In the case of Brown University, endowed with John Brown’s fortune and built using slave labor, the administration has been historically reticent. For centuries, literally, the topic was a taboo that was not talked about. In 2000, Drs. Carolyn and Richard Fluehr-Lobban of the Rhode Island College Anthropology Department, along with colleagues from the Rhode Island Black Heritage Society, recognized the moment had come when they might force this discussion into the open. The John Brown House, previously a private museum, had come into financial arrears and needed to be absorbed by the Rhode Island Historical Society, meaning it was now being funded by tax payers who had the right to insist that the building tours be modified to include mention of slavery. This led to an 18 month dispute, culminating in August 2002 with the unveiling of a plaque from Black Heritage that said the words ‘slave trader’. In 2003, Brown President Ruth Simmons, granddaughter of a slave herself, appointed a Steering Committee that later issued a report with suggestions for future scholarship and memorial.
However, Brown is quite territorial and wishes to maintain absolute control of the narrative. The head of the Center for the Study of Slavery and Justice, Prof. Barrymore Bogues, has accused me of unprofessional conduct for interviewing the Fluehr-Lobbans and other figures who forced the discussion to begin while not including him. The people in charge of the Gaspee Days celebrations have vandalized my posters advertising the film (though I must admit that a select few members, such as Latina educator Marta Martinez, bookseller Karen Calkins of Twice Told Tales, and Jeff St. Germain, owner of Little Falls Cafe and father with his husband Matt of an adopted African American child, have been supportive). Last year, with the assistance of the State of Rhode Island’s video production unit Capitol TV, traditionally used for the broadcasting of sessions from the State House, the Gaspee Days Committee produced its own documentary that white-washes the unsavory aspects of this story and glorifies men who traded in human flesh as heroes. This is the definition of racism in New England, not a glaring image like a burning cross but a conspiracy of silence and ignorance.
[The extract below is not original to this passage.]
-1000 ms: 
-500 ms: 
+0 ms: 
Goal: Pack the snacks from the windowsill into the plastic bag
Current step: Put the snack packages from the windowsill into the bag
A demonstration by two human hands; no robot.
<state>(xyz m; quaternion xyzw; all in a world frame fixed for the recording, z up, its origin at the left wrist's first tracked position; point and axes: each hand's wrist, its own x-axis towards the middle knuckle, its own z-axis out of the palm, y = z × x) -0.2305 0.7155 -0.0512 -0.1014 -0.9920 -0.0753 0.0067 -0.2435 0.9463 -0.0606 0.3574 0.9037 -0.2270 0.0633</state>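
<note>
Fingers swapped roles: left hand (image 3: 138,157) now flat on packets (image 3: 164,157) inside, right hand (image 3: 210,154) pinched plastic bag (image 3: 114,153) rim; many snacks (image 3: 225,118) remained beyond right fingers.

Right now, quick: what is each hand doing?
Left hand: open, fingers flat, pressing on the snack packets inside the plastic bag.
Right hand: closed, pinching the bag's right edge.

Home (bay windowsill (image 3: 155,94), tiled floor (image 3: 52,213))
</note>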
At this point, I have no delusions of grandeur about making it big with my documentary. But I remain forceful in fostering the discussion through screenings and other promotions. Why? In cities like Ferguson or Baltimore, the recent protests occurred because the reality is that community celebrations and heritage festivals did not make a place for historical persons of color. That cultural apartheid is dangerous.
The Pawtuxet area has evolved in a way where black and brown children are now moving into the area thanks to the suburbanization of a growing black middle class. Unless we create a narrative that not just has space for a few token blacks but instead celebrates their contributions from the beginning, we will have a tragedy on our hands very quickly. Gaspee Days began this year on April 3 and there is no discussion of Aaron Briggs. The children of color continue to expand in population and grow in age.
Like a pressure cooker, one can feel the white supremacy at work.